Pourtant il installe le principe d’une recertification professionnelle ; dans des conditions qui, il est vrai, favorisent au mieux son acceptabilité :
– d’abord, son délai – plutôt prolongé – de mise en œuvre, puisque le dispositif doit s’appliquer aux médecins diplômés à partir de 2021 (plus 6 ans au terme desquels chaque médecin aurait à faire la preuve du bon déroulement de sa démarche, ce qui nous amène en 2027) ; bref, on a le temps de voir venir ;
– ensuite, en veillant à ce que l’ensemble des institutions et instances professionnelles aient à tenir un rôle dans le dispositif, l’Ordre des médecins, bien sûr, instigateur de la démarche et dépositaire potentiel du suivi, les conseils professionnels (syndicats et sociétés savantes) soucieux d’asseoir leur action, alors que leur existence remonte déjà à 2010, et l’université, préoccupée par la pérennisation de son influence « tout au long de la vie » ;
– enfin, son contenu et ses critères, guère menaçants – ce qui est heureux – reprenant avant tout l’existant (formation médicale continue [FMC] et développement professionnel continu [DPC]) ouvrant sur des aspects plus actuels (relation médecin-malade, qualité de vie des soignants) et dessinant une perspective généreuse (à finaliser, ce qui est habile pour prolonger la mission) sur les valorisations possibles…
Tout cela en maintenant le principe primordial de l’autorégulation – malheureusement non explicitement formulé dans le texte du rapport – par lequel les instances professionnelles s’engagent sur la qualité des pratiques des médecins, indépendamment des pouvoirs publics.
Pour autant plusieurs points, traités ou non dans ce rapport, méritent d’être éclairés.

Certification initiale

En tout premier lieu, celui de la certification initiale (qui n’existe pas à ce jour) ; question laissée dans l’ombre alors même que certains réclament depuis plusieurs années une recertification… Le rapport le dit, tous les étudiants voient désormais leur formation initiale, à l’université, se conclure par un diplôme, le diplôme d’études spécialisées (DES) délivré au terme du troisième cycle de spécialisation.
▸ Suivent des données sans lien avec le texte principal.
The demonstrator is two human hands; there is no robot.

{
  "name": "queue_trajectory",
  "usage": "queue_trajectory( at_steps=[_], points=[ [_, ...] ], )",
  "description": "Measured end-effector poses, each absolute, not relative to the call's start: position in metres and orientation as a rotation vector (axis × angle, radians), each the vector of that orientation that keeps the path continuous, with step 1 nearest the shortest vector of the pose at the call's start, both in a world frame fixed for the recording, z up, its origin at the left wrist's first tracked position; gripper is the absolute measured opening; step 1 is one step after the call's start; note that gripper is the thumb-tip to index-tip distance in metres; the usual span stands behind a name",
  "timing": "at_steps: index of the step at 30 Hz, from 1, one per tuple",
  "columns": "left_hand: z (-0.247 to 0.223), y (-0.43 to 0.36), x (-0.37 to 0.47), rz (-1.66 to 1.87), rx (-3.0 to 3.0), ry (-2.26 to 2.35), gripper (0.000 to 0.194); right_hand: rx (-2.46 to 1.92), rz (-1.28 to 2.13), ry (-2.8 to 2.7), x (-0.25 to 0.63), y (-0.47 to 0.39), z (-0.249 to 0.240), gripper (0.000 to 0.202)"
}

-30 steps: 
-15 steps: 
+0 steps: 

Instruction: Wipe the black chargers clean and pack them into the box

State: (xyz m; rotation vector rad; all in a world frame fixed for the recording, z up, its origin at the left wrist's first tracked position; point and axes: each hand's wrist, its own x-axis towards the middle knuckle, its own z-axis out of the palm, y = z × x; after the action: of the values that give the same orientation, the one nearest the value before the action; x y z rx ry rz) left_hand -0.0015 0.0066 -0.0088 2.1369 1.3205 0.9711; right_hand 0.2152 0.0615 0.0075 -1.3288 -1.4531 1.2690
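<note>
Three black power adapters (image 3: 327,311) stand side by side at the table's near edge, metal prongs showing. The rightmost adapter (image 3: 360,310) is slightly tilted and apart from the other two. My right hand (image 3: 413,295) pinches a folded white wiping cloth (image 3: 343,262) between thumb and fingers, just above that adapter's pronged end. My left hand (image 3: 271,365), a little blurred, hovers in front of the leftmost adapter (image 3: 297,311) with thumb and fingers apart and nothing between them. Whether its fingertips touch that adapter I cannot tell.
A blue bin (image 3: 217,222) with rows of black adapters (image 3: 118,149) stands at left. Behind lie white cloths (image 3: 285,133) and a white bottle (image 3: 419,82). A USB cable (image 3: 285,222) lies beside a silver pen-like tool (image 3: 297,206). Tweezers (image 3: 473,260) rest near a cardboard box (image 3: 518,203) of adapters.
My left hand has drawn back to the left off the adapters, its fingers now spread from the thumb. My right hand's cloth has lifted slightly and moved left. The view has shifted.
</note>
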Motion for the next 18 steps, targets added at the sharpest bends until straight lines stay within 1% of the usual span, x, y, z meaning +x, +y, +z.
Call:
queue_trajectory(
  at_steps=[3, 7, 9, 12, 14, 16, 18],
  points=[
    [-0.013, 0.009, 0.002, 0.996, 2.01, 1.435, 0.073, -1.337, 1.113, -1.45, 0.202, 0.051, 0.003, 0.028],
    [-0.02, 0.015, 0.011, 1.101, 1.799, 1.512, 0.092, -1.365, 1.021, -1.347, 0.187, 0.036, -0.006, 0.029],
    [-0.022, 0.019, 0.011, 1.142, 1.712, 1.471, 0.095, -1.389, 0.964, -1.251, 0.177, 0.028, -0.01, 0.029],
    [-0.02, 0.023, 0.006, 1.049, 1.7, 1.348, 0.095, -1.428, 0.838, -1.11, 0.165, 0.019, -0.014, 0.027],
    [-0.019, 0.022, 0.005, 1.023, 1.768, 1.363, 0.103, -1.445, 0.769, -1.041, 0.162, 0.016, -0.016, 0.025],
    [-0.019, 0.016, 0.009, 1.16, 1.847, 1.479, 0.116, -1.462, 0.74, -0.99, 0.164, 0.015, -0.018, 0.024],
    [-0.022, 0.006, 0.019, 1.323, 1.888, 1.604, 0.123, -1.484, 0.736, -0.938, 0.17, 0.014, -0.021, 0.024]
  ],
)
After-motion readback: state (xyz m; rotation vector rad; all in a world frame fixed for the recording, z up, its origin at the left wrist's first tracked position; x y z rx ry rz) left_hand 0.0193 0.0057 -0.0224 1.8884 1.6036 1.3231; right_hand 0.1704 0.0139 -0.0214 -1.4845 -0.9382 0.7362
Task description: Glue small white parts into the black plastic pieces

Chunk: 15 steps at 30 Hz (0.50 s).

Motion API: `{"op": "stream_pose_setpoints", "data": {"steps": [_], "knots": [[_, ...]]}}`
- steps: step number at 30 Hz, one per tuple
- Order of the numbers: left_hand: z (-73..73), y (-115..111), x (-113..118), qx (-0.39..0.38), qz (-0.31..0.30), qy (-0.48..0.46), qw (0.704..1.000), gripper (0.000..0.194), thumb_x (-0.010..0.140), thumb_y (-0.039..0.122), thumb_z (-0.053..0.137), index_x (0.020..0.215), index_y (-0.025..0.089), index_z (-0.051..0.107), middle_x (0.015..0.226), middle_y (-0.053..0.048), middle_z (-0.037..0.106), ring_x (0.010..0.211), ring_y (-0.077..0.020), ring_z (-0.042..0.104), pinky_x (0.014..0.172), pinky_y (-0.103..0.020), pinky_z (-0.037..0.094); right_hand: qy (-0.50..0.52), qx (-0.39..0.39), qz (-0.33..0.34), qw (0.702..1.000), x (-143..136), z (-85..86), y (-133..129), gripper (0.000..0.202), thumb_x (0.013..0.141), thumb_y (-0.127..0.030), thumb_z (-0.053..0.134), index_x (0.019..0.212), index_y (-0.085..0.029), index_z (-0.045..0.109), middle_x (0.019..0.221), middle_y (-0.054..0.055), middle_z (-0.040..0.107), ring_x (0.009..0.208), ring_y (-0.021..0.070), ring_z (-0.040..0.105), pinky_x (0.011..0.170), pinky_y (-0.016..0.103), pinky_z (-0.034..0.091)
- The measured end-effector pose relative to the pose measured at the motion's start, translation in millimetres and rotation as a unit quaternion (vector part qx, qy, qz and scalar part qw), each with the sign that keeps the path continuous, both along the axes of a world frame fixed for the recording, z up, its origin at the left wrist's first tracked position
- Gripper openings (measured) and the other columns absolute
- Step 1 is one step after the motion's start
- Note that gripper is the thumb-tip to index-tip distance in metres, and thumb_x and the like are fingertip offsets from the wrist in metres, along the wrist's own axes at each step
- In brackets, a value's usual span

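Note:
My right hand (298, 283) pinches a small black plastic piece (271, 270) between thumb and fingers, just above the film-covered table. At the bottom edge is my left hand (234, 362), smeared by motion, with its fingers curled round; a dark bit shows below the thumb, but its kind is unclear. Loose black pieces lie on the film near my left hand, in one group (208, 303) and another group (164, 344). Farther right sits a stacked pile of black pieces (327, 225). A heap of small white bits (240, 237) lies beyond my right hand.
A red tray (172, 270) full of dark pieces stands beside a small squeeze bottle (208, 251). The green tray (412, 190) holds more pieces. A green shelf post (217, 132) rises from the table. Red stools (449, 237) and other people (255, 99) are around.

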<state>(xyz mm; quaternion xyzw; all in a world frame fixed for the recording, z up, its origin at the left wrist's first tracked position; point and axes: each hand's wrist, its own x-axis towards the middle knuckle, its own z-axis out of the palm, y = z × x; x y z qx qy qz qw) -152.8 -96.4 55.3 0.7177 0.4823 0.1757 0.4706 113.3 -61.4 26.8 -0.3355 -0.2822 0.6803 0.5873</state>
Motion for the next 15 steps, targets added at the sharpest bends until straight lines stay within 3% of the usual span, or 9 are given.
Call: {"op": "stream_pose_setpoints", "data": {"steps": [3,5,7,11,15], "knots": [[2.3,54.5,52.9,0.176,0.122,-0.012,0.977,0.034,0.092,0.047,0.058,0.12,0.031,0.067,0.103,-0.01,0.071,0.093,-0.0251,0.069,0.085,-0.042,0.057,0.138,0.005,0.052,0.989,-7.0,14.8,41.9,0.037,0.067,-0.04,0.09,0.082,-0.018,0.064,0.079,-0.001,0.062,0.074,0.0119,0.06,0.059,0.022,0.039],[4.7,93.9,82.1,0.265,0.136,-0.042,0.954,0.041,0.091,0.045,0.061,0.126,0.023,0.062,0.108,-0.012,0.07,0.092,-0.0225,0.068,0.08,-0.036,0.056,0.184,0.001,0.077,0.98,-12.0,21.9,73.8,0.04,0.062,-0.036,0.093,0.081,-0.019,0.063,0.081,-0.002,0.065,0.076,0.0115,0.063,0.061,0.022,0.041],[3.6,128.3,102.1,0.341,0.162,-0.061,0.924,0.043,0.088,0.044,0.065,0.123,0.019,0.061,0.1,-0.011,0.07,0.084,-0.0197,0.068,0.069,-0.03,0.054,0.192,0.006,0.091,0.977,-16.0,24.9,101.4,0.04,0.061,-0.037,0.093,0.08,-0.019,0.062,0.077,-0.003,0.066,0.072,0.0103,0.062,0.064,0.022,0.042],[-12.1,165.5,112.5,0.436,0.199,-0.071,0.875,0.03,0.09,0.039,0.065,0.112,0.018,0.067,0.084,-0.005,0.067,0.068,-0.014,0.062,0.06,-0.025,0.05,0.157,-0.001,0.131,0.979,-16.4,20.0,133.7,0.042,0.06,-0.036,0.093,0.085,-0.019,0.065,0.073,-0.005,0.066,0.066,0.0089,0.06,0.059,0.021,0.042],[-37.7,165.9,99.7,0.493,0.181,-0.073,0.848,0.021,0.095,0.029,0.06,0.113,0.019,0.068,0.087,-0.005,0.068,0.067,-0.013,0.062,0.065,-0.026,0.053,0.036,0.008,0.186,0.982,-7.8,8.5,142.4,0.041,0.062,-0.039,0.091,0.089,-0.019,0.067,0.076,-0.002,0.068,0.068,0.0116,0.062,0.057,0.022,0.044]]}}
Ce diplôme est qualifiant (à l’échelle de l’Union européenne) et « vaut » donc – le rapport l’écrit – certification initiale, ce qui signifie que l’université garantit en quelque sorte les compétences de l’étudiant diplômé. Voilà une évolution cohérente avec le mouvement plus large, initié par l’Organisation mondiale de la santé, en faveur du développement d’une « responsabilité sociale des facultés de médecine/santé ».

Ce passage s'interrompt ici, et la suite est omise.